--- Work request ---
All of the data that follows is to be printed exactly, without pictures.

--- The data ---
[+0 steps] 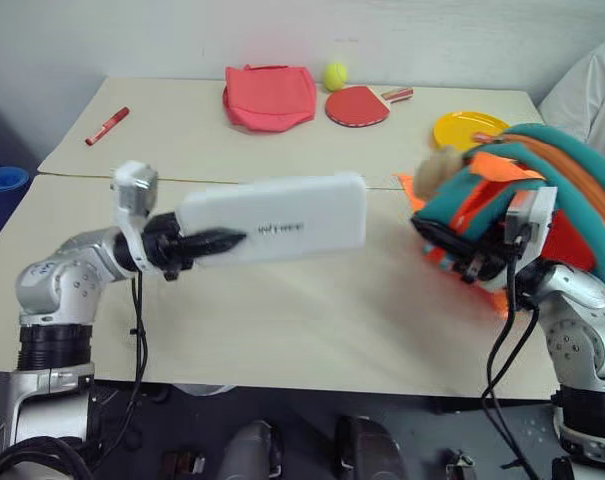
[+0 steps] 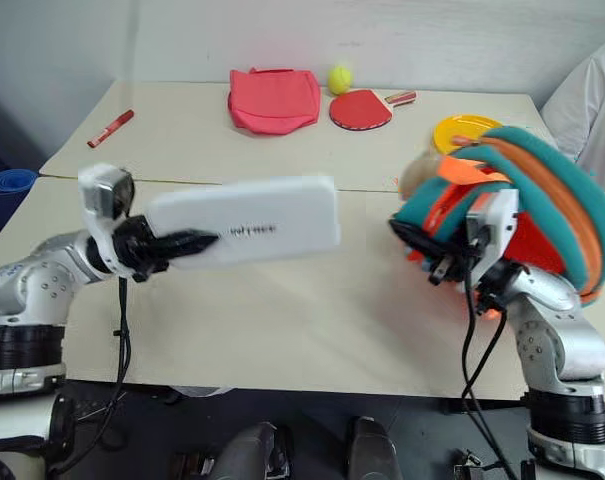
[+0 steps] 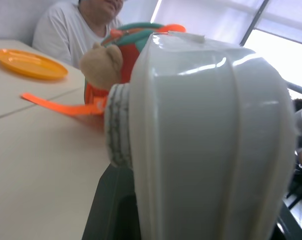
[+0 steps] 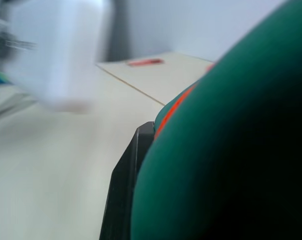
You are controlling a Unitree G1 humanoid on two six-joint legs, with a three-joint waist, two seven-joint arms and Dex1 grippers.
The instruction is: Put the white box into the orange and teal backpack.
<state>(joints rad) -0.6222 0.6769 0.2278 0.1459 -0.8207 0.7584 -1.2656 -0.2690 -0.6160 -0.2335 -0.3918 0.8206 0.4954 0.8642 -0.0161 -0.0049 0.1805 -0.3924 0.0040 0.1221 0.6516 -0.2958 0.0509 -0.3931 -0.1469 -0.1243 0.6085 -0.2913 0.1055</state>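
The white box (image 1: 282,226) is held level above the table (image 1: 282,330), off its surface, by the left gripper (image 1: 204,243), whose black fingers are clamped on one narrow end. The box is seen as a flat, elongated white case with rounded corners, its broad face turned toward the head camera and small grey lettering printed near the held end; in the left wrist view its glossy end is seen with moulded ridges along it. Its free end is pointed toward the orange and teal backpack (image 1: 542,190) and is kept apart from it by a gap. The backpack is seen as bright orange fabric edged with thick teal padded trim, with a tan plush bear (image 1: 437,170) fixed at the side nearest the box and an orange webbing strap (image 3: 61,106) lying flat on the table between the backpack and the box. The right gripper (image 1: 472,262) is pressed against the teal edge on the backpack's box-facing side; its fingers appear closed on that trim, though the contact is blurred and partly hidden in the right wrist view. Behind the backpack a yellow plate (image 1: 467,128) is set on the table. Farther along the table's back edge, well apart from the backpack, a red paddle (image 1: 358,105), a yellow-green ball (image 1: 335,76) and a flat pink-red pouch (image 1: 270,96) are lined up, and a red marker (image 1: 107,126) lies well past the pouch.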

--- Task solution ---
[+0 steps] 
[+0 steps] 
[+0 steps] 
[+0 steps] 
You are controlling a Unitree G1 humanoid on two six-joint legs, with a three-joint waist, two seven-joint arms and Dex1 grippers.
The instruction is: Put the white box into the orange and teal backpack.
<state>(joints rad) -0.6222 0.6769 0.2278 0.1459 -0.8207 0.7584 -1.2656 -0.2690 -0.6160 -0.2335 -0.3918 0.8206 0.4954 0.8642 -0.0161 -0.0049 0.1805 -0.3924 0.0040 0.1221 0.6516 -0.2958 0.0509 -0.3931 -0.1469 -0.1243 0.6085 -0.2913 0.1055</state>
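The white box (image 1: 282,226) is held level above the table (image 1: 282,330), off its surface, by the left gripper (image 1: 204,243), whose black fingers are clamped on one narrow end. The box is seen as a flat, elongated white case with rounded corners, its broad face turned toward the head camera and small grey lettering printed near the held end; in the left wrist view its glossy end is seen with moulded ridges along it. Its free end is pointed toward the orange and teal backpack (image 1: 542,190) and is kept apart from it by a gap. The backpack is seen as bright orange fabric edged with thick teal padded trim, with a tan plush bear (image 1: 437,170) fixed at the side nearest the box and an orange webbing strap (image 3: 61,106) lying flat on the table between the backpack and the box. The right gripper (image 1: 472,262) is pressed against the teal edge on the backpack's box-facing side; its fingers appear closed on that trim, though the contact is blurred and partly hidden in the right wrist view. Behind the backpack a yellow plate (image 1: 467,128) is set on the table. Farther along the table's back edge, well apart from the backpack, a red paddle (image 1: 358,105), a yellow-green ball (image 1: 335,76) and a flat pink-red pouch (image 1: 270,96) are lined up, and a red marker (image 1: 107,126) lies well past the pouch.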

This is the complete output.